Task - The whole listing needs to be written out exactly, except for any images.

=== Begin Enclosure ===

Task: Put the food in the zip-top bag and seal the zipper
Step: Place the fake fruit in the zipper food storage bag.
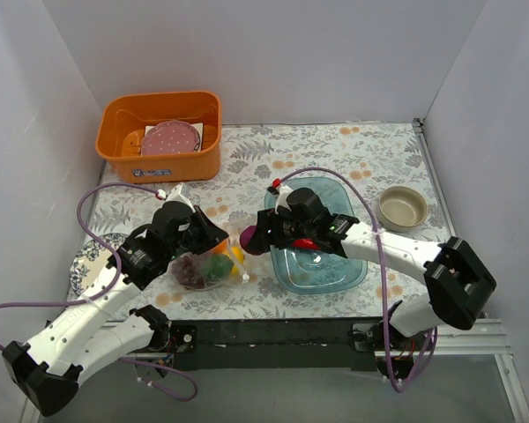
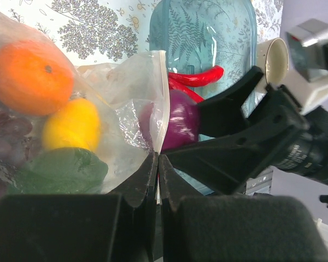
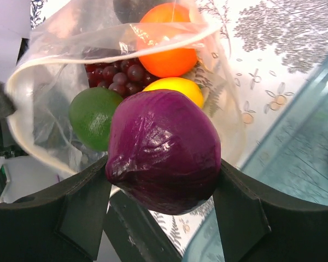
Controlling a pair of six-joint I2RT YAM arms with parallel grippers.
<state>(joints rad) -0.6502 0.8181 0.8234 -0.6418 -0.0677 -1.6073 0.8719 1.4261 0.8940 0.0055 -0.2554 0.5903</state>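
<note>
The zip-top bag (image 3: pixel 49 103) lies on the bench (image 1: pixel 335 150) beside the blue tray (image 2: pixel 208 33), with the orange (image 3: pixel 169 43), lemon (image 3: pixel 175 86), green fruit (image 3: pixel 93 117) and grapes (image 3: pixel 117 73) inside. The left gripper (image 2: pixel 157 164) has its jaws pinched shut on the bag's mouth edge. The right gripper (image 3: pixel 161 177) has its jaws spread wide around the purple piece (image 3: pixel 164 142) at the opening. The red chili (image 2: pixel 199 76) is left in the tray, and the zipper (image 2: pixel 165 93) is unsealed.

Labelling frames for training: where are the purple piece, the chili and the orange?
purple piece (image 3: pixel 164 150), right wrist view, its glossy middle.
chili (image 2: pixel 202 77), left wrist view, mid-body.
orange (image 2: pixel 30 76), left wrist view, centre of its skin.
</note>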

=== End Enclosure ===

Task result -
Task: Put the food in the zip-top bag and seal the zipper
Step: Place the fake fruit in the zipper food storage bag.
Controlling a pair of six-joint I2RT YAM arms with parallel grippers.
<state>(joints rad) -0.6502 0.8181 0.8234 -0.6418 -0.0677 -1.6073 0.8719 1.4261 0.8940 0.0055 -0.2554 0.5903</state>
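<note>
The zip-top bag (image 3: pixel 49 103) lies on the bench (image 1: pixel 335 150) beside the blue tray (image 2: pixel 208 33), with the orange (image 3: pixel 169 43), lemon (image 3: pixel 175 86), green fruit (image 3: pixel 93 117) and grapes (image 3: pixel 117 73) inside. The left gripper (image 2: pixel 157 164) has its jaws pinched shut on the bag's mouth edge. The right gripper (image 3: pixel 161 177) has its jaws spread wide around the purple piece (image 3: pixel 164 142) at the opening. The red chili (image 2: pixel 199 76) is left in the tray, and the zipper (image 2: pixel 165 93) is unsealed.

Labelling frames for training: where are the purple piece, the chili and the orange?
purple piece (image 3: pixel 164 150), right wrist view, its glossy middle.
chili (image 2: pixel 202 77), left wrist view, mid-body.
orange (image 2: pixel 30 76), left wrist view, centre of its skin.
</note>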

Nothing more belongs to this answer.